Goal of the exercise →
How many separate lines in this material contain the string "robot"? Respond with the number alone.

=== Section Start ===

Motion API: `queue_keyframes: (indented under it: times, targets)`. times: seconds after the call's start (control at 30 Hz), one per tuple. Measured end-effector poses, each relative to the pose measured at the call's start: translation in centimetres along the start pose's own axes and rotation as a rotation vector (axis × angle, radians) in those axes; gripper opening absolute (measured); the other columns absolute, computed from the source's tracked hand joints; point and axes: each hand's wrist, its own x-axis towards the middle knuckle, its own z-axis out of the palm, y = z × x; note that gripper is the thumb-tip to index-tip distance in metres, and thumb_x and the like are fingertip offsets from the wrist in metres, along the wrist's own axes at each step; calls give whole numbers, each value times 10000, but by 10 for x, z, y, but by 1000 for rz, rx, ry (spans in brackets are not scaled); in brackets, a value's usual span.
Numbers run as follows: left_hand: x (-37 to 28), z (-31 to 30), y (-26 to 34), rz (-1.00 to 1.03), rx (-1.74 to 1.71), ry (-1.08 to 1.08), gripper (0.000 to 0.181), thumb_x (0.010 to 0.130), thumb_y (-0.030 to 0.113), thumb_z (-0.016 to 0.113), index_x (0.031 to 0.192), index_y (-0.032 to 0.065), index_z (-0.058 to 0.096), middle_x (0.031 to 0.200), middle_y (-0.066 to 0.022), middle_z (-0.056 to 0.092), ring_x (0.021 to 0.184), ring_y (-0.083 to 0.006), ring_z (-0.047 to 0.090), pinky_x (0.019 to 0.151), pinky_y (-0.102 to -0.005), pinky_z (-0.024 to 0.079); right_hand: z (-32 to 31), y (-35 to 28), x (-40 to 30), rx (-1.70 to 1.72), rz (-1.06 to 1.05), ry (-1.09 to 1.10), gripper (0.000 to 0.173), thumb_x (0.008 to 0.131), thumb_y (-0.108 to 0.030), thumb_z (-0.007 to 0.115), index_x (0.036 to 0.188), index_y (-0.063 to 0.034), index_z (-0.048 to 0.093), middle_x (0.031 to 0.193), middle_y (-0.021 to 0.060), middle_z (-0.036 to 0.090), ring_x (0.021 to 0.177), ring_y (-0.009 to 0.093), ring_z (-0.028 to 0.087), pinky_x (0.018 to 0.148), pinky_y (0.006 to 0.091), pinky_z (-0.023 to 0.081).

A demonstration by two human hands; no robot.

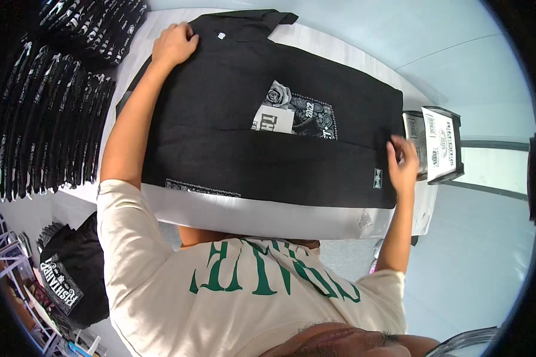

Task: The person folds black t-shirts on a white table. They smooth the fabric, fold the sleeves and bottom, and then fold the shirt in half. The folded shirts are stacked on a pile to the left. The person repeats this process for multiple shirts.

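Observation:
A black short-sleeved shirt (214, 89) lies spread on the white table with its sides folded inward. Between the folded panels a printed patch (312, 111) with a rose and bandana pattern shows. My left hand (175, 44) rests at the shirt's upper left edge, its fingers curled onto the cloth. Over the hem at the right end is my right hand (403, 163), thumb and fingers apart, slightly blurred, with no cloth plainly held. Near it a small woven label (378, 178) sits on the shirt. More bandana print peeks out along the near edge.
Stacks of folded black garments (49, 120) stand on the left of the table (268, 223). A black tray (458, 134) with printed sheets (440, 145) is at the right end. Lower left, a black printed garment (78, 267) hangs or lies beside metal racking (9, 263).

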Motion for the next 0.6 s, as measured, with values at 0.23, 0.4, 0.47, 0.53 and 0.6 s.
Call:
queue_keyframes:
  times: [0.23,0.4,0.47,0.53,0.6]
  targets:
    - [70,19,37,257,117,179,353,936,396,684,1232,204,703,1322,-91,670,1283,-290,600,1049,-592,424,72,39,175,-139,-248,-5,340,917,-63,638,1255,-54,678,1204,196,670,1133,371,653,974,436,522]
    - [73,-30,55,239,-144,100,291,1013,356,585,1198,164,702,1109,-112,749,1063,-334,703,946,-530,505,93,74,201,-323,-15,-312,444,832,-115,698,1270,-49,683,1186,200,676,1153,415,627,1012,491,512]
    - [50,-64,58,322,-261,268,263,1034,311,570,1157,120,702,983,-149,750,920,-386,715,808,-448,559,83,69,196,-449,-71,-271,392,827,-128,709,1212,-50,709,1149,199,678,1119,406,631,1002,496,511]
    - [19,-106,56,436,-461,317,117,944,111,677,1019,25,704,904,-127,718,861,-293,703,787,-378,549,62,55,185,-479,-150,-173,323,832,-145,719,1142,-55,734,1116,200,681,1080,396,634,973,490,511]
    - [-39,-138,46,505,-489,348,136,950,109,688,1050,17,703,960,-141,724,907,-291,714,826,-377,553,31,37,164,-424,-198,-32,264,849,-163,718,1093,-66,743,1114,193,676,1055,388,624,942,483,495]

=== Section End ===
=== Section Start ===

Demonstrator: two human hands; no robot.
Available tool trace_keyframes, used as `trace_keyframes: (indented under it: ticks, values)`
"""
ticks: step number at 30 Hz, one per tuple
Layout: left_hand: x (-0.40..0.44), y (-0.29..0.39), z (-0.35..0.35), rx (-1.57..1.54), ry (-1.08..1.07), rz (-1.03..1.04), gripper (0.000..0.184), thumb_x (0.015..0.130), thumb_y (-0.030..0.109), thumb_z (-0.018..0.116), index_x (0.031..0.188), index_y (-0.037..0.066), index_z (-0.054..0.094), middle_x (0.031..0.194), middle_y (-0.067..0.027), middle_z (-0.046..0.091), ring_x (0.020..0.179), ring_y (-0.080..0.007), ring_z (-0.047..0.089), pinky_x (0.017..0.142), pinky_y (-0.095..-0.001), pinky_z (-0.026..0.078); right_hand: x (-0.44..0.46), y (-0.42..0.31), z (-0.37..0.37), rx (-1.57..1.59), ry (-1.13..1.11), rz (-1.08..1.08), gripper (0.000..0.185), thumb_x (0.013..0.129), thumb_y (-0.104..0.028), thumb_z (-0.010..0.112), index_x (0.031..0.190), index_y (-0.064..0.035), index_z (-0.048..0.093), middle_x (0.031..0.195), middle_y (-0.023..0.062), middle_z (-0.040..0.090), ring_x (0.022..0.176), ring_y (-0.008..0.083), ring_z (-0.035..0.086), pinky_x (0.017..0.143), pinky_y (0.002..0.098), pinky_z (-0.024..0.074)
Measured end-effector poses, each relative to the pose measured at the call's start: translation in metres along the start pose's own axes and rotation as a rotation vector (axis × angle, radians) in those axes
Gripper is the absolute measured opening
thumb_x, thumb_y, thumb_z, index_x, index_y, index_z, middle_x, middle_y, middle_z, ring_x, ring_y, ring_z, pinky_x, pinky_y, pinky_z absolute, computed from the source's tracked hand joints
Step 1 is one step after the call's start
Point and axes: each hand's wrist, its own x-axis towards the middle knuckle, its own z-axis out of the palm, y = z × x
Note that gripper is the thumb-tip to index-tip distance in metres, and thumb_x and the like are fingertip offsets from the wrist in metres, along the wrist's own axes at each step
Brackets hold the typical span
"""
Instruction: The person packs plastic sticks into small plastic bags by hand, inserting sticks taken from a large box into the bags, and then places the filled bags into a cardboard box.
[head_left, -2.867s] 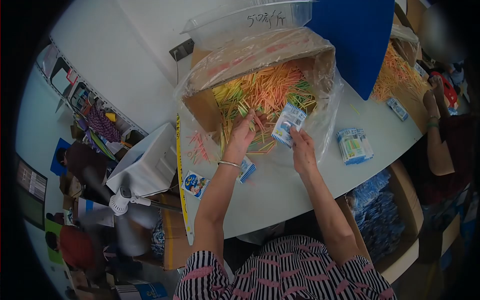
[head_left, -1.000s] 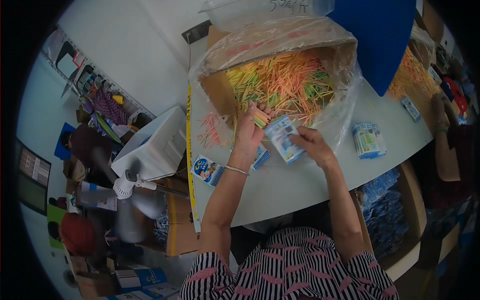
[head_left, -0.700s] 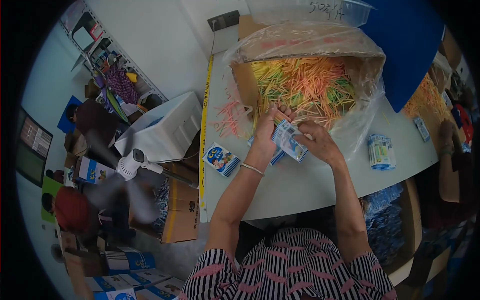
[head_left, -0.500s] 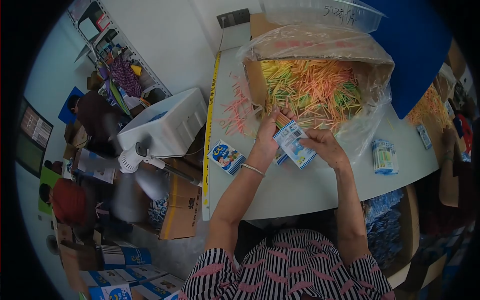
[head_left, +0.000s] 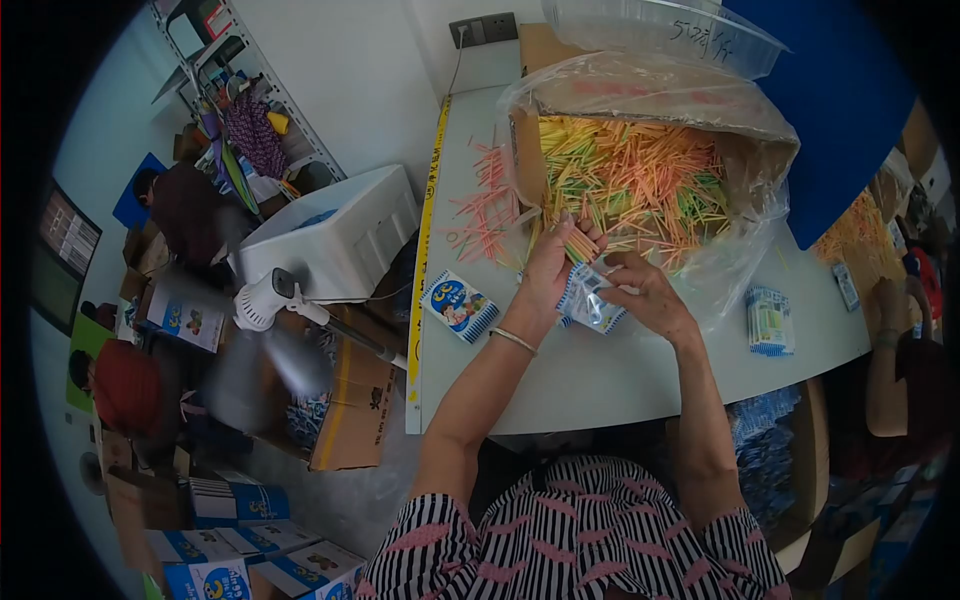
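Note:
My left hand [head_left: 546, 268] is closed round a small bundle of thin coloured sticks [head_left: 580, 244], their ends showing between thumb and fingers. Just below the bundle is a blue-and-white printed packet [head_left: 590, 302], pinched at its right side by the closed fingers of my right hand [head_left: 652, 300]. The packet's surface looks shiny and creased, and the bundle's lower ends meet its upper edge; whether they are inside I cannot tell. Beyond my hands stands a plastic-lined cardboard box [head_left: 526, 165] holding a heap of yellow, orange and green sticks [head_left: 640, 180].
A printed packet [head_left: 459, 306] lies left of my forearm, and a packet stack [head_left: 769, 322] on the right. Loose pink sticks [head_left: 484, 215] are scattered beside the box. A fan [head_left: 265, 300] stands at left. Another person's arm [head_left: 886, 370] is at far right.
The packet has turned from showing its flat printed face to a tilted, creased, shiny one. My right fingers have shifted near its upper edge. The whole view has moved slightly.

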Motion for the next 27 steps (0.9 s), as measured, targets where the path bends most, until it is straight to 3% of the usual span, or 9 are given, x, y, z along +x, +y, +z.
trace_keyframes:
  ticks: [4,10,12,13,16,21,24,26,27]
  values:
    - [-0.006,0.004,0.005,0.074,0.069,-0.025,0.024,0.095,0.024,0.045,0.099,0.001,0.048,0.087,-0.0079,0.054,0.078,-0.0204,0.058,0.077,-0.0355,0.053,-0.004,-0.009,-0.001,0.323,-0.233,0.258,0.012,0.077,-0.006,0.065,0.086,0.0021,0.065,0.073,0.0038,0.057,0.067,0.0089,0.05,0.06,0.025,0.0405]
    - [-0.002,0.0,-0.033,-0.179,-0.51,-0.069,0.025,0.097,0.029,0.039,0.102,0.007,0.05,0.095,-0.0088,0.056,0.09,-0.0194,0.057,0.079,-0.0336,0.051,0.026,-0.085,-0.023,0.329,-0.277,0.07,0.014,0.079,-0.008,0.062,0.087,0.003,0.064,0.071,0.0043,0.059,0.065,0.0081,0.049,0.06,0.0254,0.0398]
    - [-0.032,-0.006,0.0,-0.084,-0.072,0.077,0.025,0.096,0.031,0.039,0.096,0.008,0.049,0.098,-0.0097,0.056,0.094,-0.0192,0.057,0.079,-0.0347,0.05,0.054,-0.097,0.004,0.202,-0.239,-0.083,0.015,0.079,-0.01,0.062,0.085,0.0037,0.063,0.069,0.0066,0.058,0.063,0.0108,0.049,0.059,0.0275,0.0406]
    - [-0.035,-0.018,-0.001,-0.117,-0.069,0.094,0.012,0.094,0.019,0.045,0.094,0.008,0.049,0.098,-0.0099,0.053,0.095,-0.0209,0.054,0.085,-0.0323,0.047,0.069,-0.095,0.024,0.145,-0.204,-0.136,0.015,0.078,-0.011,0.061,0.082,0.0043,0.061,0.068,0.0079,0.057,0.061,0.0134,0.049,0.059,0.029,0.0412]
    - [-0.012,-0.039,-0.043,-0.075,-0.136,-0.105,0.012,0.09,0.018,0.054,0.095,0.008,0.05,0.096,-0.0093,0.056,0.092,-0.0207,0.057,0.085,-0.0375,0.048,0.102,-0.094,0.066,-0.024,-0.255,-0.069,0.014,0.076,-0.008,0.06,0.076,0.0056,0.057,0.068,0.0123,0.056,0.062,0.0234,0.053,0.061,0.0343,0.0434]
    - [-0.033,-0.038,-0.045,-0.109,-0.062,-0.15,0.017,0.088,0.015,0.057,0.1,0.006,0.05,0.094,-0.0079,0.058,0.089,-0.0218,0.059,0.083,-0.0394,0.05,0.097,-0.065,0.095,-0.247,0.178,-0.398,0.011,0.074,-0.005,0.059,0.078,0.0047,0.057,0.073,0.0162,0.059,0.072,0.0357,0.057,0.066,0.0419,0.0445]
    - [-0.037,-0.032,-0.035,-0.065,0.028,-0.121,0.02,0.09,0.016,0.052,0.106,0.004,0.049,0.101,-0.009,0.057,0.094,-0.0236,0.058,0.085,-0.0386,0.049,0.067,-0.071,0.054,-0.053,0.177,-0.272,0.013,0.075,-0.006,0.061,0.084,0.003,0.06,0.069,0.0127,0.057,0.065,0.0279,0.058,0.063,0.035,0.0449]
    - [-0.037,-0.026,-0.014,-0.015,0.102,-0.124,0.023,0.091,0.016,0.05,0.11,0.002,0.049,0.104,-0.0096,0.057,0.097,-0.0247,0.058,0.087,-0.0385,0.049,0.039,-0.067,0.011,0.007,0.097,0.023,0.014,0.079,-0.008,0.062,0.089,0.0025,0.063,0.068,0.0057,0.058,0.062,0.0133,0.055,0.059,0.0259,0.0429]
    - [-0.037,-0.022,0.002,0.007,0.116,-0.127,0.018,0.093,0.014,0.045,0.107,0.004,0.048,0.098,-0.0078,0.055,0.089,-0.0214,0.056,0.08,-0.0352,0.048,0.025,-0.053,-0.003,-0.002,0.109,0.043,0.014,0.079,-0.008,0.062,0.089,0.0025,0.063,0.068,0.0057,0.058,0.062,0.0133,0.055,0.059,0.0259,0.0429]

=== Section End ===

Written response →
2